Qu’en auraient pensé les frères Lumière ?

     Qu’il faut vivre avec son temps. S’ils vivaient à notre époque, les Lumière seraient devenus Bill Gates ou Larry Ellison, parmi les grandes figures de l’internet.

 

En quoi consiste cette application ?

     Elle permet de faire des « films Lumière » : noir et blanc, cadre 1.33, bords arrondis, 50 secondes à 18 images par secondes. L’acte de filmer ses proches, d’aller dans les rues et sur les bords des fleuves, celui de conserver ces images pour les 100 prochaines années, chacun pourra reprendre l’aventure Lumière.

 

Des presque 1500 films qui seront montrés à l’exposition, quels sont vos préférés ?

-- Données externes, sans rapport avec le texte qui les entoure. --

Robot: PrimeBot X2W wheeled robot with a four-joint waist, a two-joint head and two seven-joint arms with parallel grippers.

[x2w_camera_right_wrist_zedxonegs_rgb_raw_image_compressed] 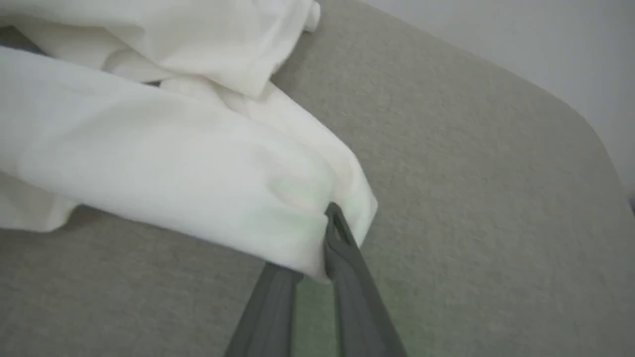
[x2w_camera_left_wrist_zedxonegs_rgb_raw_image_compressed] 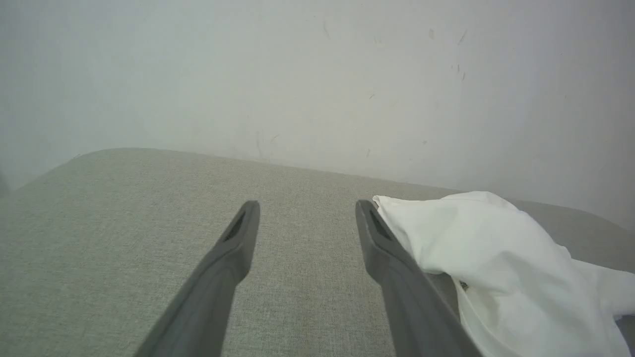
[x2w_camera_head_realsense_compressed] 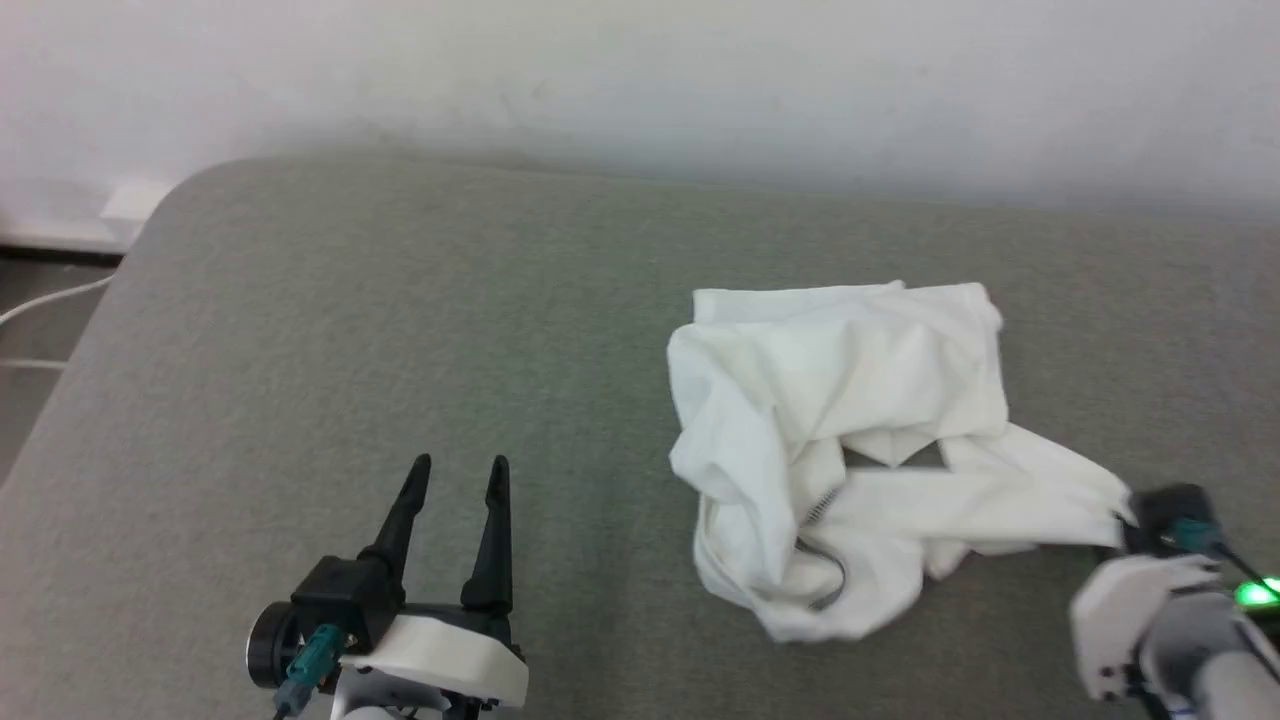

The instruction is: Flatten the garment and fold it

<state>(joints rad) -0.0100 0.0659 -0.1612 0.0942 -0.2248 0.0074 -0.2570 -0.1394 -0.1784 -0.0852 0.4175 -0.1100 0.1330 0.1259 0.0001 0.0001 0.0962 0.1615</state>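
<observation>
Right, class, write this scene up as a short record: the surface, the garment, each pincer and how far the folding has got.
surface: grey fabric-covered table, pale wall behind
garment: white thin shirt with dark zigzag seam stitching, crumpled, right of centre
left pincer: open, empty, apart from the shirt
right pincer: shut on the shirt's near right end
progress: not yet flattened or folded

The garment [x2w_camera_head_realsense_compressed: 850, 400] lay right of centre on the tabletop [x2w_camera_head_realsense_compressed: 400, 320], before the wall [x2w_camera_head_realsense_compressed: 640, 80]; the left end effector [x2w_camera_head_realsense_compressed: 460, 465] well apart leftward, the right end effector [x2w_camera_head_realsense_compressed: 1128, 512] at its right edge.
</observation>
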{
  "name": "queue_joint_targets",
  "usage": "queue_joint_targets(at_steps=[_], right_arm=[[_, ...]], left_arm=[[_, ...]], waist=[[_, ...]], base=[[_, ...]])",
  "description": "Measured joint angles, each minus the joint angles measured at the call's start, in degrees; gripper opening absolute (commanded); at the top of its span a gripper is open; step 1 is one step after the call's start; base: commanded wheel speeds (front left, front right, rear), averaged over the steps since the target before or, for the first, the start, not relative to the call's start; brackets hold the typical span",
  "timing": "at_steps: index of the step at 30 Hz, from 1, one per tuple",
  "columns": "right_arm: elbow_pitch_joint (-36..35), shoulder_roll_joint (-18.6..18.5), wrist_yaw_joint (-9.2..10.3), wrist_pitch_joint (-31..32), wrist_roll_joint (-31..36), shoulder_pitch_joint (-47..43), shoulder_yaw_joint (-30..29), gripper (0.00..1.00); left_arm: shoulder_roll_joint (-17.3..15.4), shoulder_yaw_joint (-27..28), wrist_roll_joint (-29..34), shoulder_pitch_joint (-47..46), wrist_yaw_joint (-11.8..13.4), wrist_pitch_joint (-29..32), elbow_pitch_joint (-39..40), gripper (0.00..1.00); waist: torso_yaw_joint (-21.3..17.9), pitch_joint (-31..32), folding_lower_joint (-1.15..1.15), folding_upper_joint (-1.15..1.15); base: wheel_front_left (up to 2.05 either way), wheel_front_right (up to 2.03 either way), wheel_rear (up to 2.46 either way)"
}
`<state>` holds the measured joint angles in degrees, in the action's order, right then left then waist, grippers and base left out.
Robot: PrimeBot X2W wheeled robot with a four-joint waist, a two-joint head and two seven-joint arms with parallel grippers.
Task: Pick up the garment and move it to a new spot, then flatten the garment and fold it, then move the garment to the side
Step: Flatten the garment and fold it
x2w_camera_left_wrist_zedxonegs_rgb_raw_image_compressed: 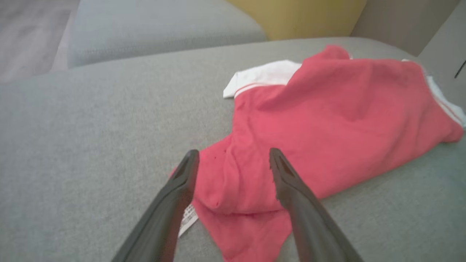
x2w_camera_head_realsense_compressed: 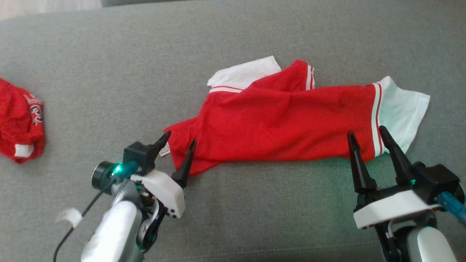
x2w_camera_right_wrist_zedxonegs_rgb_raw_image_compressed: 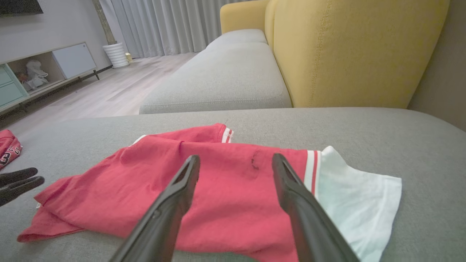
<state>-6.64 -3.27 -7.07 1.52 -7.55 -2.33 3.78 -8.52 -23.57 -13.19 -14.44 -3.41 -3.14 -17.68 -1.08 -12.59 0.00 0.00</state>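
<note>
Red shirt lies rumpled in middle of grey sofa seat, long axis left-right. Red end tapers to near-left corner, with white label there. White sleeve points right; another white piece folded at far edge.

Left hand at near-left corner: fingers spread apart, angled far and slightly right, straddling corner, nothing gripped.

Right hand at right end: fingers spread apart, pointing far, tips over striped seam, nothing gripped.

Other red garment bunched at left edge of seat, well apart.
</note>
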Motion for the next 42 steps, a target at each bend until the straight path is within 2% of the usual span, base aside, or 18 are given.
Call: queue_joint_targets(at_steps=[7,8,9,10,17,23,28,32,37,42], right_arm=[[0.3,0.0,0.0,-0.5,0.0,1.3,0.4,1.0],[0.5,0.0,0.0,-0.5,-0.1,1.4,0.5,1.0],[0.6,0.0,0.0,-0.6,-0.2,1.6,0.5,1.0],[0.8,0.0,0.0,-0.6,-0.3,1.8,0.5,1.0],[1.5,0.0,0.0,-1.1,-0.6,1.8,0.4,1.0],[1.9,0.1,0.0,-1.5,-1.0,1.8,-0.9,1.0],[1.9,0.1,0.0,-1.6,-1.0,1.8,-1.5,1.0],[1.9,0.1,0.0,-1.8,-1.5,1.9,-1.8,1.0],[1.9,0.2,0.0,-2.2,-1.5,3.8,-1.6,1.0],[2.1,0.3,0.0,-3.1,-2.2,5.7,-0.9,1.0]], left_arm=[[0.1,-0.5,-1.6,-3.7,-1.5,2.1,-6.1,1.0],[0.1,-0.7,-2.0,-4.1,-1.7,2.2,-6.7,0.89],[0.2,-1.0,-2.1,-4.3,-1.8,2.0,-6.8,0.32],[0.2,-1.4,-2.2,-4.6,-2.2,2.0,-6.9,0.0],[0.1,-1.9,-2.6,-4.7,-2.7,-3.1,-3.3,0.0],[-0.6,-2.4,-2.5,-3.9,-2.6,-4.1,7.1,0.0],[-1.8,-2.9,-2.5,-1.1,-1.5,-3.9,17.4,0.0],[-2.0,-2.8,-2.5,-1.7,-1.3,-2.4,22.1,0.0],[-1.9,-0.2,-3.8,-7.4,-1.1,-1.5,18.8,0.0],[-2.0,3.9,-5.2,-19.9,-1.2,-2.3,5.8,0.0]], waist=[[-1.2,-2.2,0.0,0.0],[-1.3,-2.5,0.0,0.0],[-1.4,-2.6,0.0,0.0],[-1.4,-2.7,0.0,0.0],[-0.6,-2.8,0.0,0.0],[0.2,-2.1,0.0,0.0],[0.6,-1.6,0.0,0.0],[0.3,-1.9,0.0,0.0],[-1.4,-3.2,0.0,0.0],[-4.3,-5.7,0.0,0.0]], base=[[0.0,0.0,0.0],[0.0,0.0,0.0],[0.0,0.0,0.0],[0.0,0.0,0.0],[0.0,0.0,0.0],[0.0,0.0,0.0],[0.0,0.0,0.0],[0.0,0.0,0.0],[0.0,0.0,0.0],[0.0,0.0,0.0]])
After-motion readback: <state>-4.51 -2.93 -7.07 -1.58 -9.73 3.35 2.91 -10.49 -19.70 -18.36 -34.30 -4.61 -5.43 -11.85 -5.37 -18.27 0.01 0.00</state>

     Ceux qu’il me reste à découvrir ! J’en connais très bien environ 400, mais il y en a encore tellement à voir et à restaurer. Pour s’en tenir seulement aux « vues » que nous montrons le plus souvent, et qui figureront, magnifiquement restaurées en 4K par Eclair et le CNC, sur le DVD/Blu-ray qui sortira à la fin du printemps, il y a des splendeurs : Le Village de Namo tourné en Indochine, La petite fille et son chat, un film aux accents renoiriens (père et fils !), Le Panorama de la Corne d’or tourné à Istanbul, un mouvement d’appareil d’une grande pureté ou encore Ouvriers réparant un trottoir en bitume, dans lequel la caméra joue avec la fumée, la chaleur, la lenteur et le temps. Je pourrais vous les citer tous. Et bien entendu, la Sortie des Usines Lumière : le premier personnage de l’histoire du cinéma est collectif, ce sont les femmes et les hommes qui ont permis au cinéma d’exister.

 

Quand on naît à Lyon, est-on un plus prédisposé à tomber amoureux du cinéma ?

     Ou du foot ! L’Olympique lyonnais est aussi une bonne raison d’aimer la vie. Mais aimer le cinéma, et pouvoir en exercer la passion là où il a été inventé, avec comme mission de le faire savoir au monde entier, est une chance dont je mesure chaque jour le privilège.

 

De votre travail pour sauvegarder la mémoire des inventeurs du Cinématographe jusqu’au Festival de Cannes,  la Mecque du cinéma contemporain : que pouvez vous encore rêver d’apporter au cinéma ?

    Cette position est une façon pleine et entière de me dévouer au cinéma, et d’une certaine manière, cela m’aura empêché de faire autre chose dans la vie, tant il s’agit de ce que les américains appellent un « labor of love ». Pour plaisanter, je dirais que la présence d’un lyonnais à Cannes n’est qu’un juste retour des choses : la grande salle du Palais des festivals s’appelle Lumière, car Louis devait être le premier Président du premier festival, en 1939, celui qui n’a pas eu lieu. En m’appelant à ses côtés au Festival, Gilles Jacob aura permis de mêler la rue du Premier-Film à la Croisette, et de mettre dans le plus grand festival de cinéma contemporain de la planète un peu de son origine. Et pour les cinéphiles, l’origine du cinéma, c’est l’origine du monde.